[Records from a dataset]
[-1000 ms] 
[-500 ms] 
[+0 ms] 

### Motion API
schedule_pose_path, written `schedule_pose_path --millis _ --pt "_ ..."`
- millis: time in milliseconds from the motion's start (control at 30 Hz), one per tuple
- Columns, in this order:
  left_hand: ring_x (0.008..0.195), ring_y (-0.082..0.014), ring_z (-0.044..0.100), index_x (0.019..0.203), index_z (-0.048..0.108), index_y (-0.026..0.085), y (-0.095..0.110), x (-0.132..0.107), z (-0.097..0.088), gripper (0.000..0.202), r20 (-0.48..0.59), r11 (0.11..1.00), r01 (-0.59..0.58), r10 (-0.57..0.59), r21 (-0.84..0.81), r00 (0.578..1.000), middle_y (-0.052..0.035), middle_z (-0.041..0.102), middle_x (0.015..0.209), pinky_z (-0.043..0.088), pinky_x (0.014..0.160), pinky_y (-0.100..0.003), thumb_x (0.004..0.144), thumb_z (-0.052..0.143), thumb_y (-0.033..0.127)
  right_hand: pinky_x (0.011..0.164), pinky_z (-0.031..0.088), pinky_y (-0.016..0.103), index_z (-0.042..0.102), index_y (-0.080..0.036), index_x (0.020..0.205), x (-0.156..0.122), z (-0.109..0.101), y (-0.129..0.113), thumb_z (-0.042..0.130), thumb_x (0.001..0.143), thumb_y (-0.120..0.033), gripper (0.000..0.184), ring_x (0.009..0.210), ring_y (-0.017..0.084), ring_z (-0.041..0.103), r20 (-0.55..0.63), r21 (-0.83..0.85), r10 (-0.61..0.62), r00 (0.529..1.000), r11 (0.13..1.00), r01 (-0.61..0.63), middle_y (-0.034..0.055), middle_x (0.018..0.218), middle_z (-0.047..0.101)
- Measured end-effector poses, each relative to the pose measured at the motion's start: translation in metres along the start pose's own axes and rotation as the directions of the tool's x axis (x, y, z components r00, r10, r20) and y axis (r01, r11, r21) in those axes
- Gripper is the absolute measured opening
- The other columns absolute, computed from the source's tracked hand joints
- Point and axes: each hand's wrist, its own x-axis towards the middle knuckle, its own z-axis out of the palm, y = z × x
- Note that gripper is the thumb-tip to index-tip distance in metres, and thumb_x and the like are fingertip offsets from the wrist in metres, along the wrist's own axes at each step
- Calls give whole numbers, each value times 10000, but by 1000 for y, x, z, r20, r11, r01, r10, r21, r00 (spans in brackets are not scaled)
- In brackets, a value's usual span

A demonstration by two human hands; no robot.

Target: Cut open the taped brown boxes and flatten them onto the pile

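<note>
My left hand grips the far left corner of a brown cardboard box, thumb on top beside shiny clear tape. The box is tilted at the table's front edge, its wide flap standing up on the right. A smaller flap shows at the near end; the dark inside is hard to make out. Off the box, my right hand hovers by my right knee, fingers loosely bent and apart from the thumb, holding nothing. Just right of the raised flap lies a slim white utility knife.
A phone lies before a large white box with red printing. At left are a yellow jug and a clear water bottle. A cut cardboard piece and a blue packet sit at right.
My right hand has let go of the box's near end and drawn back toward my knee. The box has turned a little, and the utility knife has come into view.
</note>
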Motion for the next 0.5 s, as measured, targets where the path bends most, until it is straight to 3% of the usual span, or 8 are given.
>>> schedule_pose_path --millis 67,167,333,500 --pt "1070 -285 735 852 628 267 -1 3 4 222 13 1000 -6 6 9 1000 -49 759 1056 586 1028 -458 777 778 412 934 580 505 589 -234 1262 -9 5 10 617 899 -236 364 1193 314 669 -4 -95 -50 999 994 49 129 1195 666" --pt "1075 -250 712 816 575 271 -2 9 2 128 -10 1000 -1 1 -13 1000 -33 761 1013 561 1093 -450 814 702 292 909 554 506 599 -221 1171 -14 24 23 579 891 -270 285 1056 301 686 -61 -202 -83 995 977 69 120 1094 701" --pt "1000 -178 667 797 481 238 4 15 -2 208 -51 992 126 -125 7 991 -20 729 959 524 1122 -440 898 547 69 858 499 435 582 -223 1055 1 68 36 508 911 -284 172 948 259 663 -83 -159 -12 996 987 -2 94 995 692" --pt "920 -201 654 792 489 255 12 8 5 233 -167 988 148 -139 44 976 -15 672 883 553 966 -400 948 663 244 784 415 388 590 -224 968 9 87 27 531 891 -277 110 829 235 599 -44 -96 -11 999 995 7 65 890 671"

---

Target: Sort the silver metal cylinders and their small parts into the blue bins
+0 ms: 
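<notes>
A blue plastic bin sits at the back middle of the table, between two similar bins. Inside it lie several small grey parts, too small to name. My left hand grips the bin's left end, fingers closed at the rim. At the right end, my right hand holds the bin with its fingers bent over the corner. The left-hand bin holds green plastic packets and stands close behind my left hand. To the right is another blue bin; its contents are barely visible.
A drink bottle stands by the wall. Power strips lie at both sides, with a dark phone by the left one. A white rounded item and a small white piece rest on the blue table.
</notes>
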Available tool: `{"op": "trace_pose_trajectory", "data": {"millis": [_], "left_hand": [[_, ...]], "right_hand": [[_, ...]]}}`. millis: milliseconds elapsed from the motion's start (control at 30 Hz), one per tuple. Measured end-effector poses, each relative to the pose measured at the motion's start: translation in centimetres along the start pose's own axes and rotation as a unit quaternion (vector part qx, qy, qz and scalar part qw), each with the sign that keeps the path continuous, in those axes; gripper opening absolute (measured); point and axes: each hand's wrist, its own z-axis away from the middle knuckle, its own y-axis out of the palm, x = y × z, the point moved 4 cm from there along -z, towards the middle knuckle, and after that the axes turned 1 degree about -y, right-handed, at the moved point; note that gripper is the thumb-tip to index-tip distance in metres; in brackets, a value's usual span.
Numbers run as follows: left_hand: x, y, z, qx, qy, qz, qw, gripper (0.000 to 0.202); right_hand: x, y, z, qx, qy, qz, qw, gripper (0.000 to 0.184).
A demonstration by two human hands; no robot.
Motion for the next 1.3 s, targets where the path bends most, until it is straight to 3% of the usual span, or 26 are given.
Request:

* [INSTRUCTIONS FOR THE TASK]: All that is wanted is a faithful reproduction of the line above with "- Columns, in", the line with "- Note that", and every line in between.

* [RESPONSE TO THE TASK]:
- Columns, in this order:
  left_hand: ring_x (0.008..0.195), ring_y (-0.082..0.014), ring_z (-0.044..0.100), index_x (0.019..0.203), index_z (-0.048..0.108), index_y (-0.026..0.085), y (-0.095..0.110), x (-0.132..0.107), z (-0.097..0.088), gripper (0.000..0.202), r20 (-0.48..0.59), r11 (0.11..1.00), r01 (-0.59..0.58), r10 (-0.57..0.59), r21 (-0.84..0.81), r00 (0.578..1.000), middle_y (-0.052..0.035), middle_z (-0.041..0.102), middle_x (0.015..0.209), pinky_z (-0.043..0.088), pinky_x (0.014..0.160), pinky_y (-0.100..0.003), thumb_x (0.004..0.144), thumb_z (-0.052..0.143), thumb_y (-0.033..0.127)
  right_hand: pinky_x (0.011..0.164), pinky_z (-0.031..0.088), pinky_y (-0.016..0.103), index_z (-0.042..0.102), index_y (-0.080..0.036), index_x (0.020..0.205), x (-0.156..0.122), z (-0.109..0.101), y (-0.129..0.113), thumb_z (-0.042..0.130), thumb_x (0.001..0.143), thumb_y (-0.120..0.033), gripper (0.000..0.184), ring_x (0.009..0.210), ring_y (-0.017..0.084), ring_z (-0.041..0.103), r20 (-0.55..0.63), r21 (-0.83..0.85), r10 (-0.61..0.62), r00 (0.529..1.000), r11 (0.13..1.00), r01 (-0.61..0.63), middle_y (-0.034..0.055), middle_x (0.018..0.218), middle_z (-0.047..0.101)
- Measured end-effector poses, each relative to the pose measured at the motion's start: translation in metres along the start pose's own axes and rotation as the directions of the tool's x axis (x, y, z components r00, r10, r20) and y axis (r01, r11, r21) in those axes
- Gripper is the absolute measured opening
- The other columns absolute, computed from the source's tracked hand joints
- Point and axes: each hand's wrist, its own x-axis towards the middle knuckle, its own z-axis out of the palm, y = z × x
- Note that gripper is the thumb-tip to index-tip distance in metres, and thumb_x and the like are fingertip offsets from the wrist in metres, along the wrist's own axes at each step

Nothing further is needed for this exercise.